Hackers believed to have ties to the Vietnamese government have been engaged in a spearphishing campaign aimed at Chinese state organizations responsible for managing the situation during the coronavirus pandemic in search of the information related to COVID-19 crisis.
According to FireEye, the hacking group Ocean Lotus, also known as APT32, has been targeting members of the Wuhan government (where it is believed the pandemic started) and Chinese Ministry of Emergency Management with spear phishing emails since at least January to April 2020.
While APT32 has been known for its targeted attacks against Asian entities, FireEye believes this recent attempt is part of an overall increase in coronavirus-related cyberespionage activity by nations seeking solutions and nonpublic information.
First attacks were observed in early January when the hackers sent a spearphishing email to China's Ministry of Emergency Management containing an embedded link with the victim's email address and code that would report back to the attackers if the email was opened.
The emails sent to Wuhan officials all had return email addresses associated with the Ministry of Emergency Management.
“APT32 likely used COVID-19-themed malicious attachments against Chinese speaking targets. While we have not uncovered the full execution chain, we uncovered a METALJACK loader displaying a Chinese-Language titled COVID-19 decoy document while launching its payload,” the researchers said.

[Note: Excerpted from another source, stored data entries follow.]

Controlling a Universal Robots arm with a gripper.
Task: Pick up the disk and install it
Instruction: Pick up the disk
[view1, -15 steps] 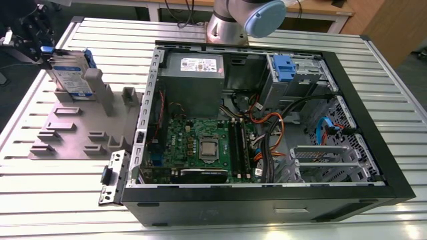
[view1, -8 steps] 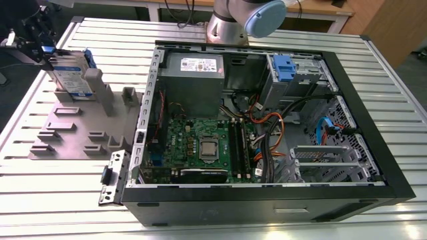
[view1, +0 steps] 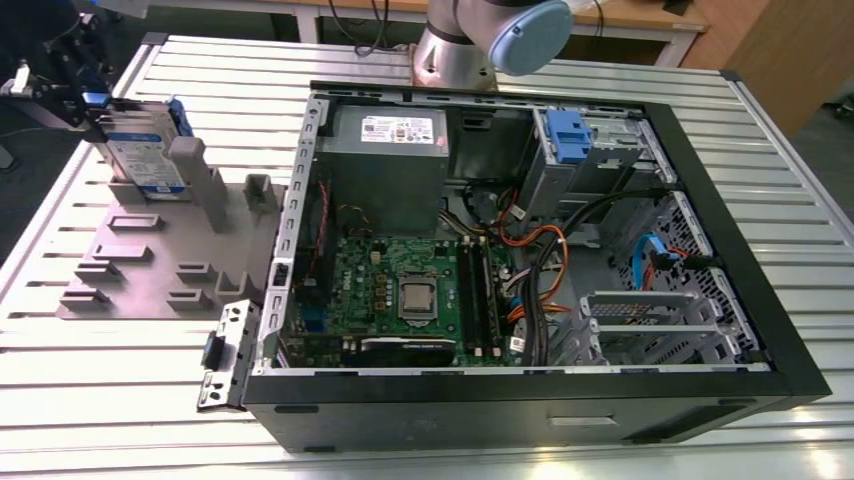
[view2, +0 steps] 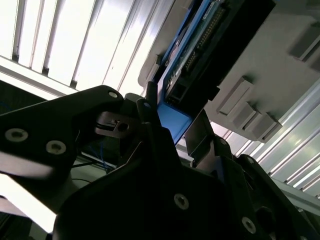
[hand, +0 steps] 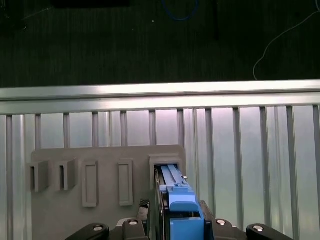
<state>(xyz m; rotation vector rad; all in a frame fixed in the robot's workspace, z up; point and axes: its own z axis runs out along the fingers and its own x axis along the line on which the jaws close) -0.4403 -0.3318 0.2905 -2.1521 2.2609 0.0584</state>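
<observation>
Upright in grey holder at exterior view's left, beside open computer case: disk, top edge pinched by gripper.

The silver robot arm with a pale blue joint cap stands at the back of the scene in the exterior view. Its black gripper sits far to the exterior view's left. Its dark fingers are closed against both sides of the upright silver metal disk with blue rails.
</observation>
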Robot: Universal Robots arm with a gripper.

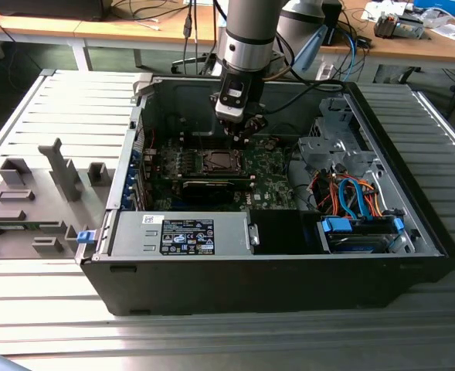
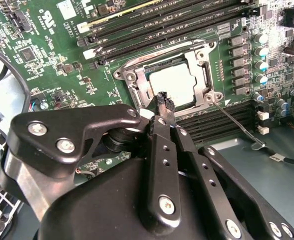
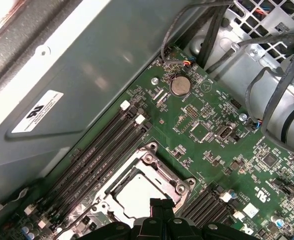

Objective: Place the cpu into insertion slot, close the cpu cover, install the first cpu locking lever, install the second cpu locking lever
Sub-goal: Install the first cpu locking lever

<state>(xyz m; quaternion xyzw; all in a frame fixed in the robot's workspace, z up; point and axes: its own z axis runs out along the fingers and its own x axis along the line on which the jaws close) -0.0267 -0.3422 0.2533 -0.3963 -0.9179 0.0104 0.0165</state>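
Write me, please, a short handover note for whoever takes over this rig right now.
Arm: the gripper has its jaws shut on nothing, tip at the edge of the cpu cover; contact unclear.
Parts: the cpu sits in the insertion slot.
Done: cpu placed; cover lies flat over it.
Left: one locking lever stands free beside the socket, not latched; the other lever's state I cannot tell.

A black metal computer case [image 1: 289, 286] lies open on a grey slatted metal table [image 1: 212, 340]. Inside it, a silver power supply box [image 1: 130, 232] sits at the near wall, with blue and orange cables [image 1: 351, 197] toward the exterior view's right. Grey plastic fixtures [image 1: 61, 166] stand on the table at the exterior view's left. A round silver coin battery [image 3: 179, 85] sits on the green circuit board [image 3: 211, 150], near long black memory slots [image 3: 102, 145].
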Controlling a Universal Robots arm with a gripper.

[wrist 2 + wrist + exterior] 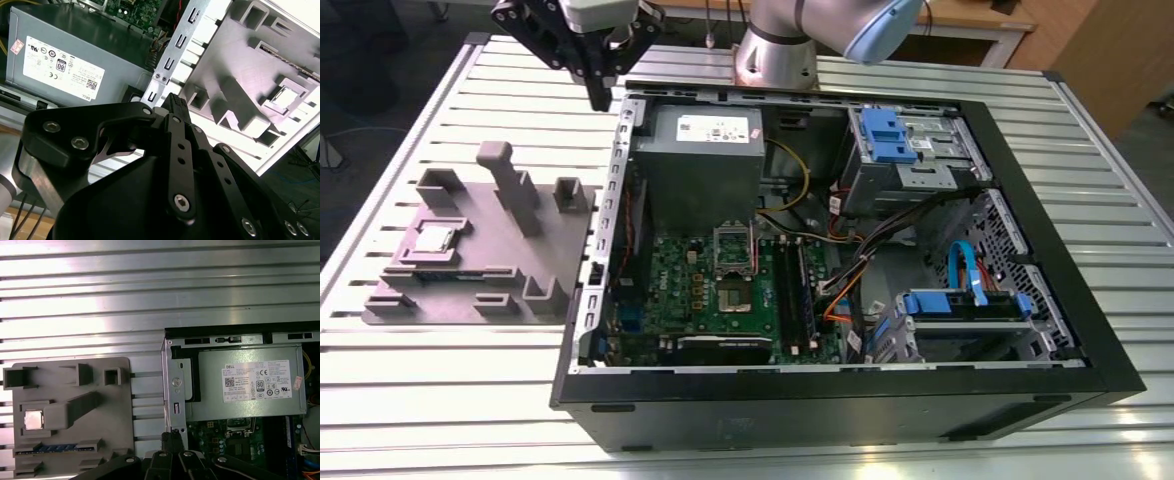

The METALJACK malware would also load a shellcode containing the primary payload, which collects the victim’s computer name and username and then appends those values to a URL string using libjs.inquirerjs[.]com. It then attempts to call out to the URL. If the callout is successful, the malware loads the METALJACK payload into memory.
“The COVID-19 crisis poses an intense, existential concern to governments, and the current air of distrust is amplifying uncertainties, encouraging intelligence collection on a scale that rivals armed conflict. National, state or provincial, and local governments, as well as non-government organizations and international organizations, are being targeted. Until this crisis ends, we anticipate related cyber espionage will continue to intensify globally,” FireEye concluded.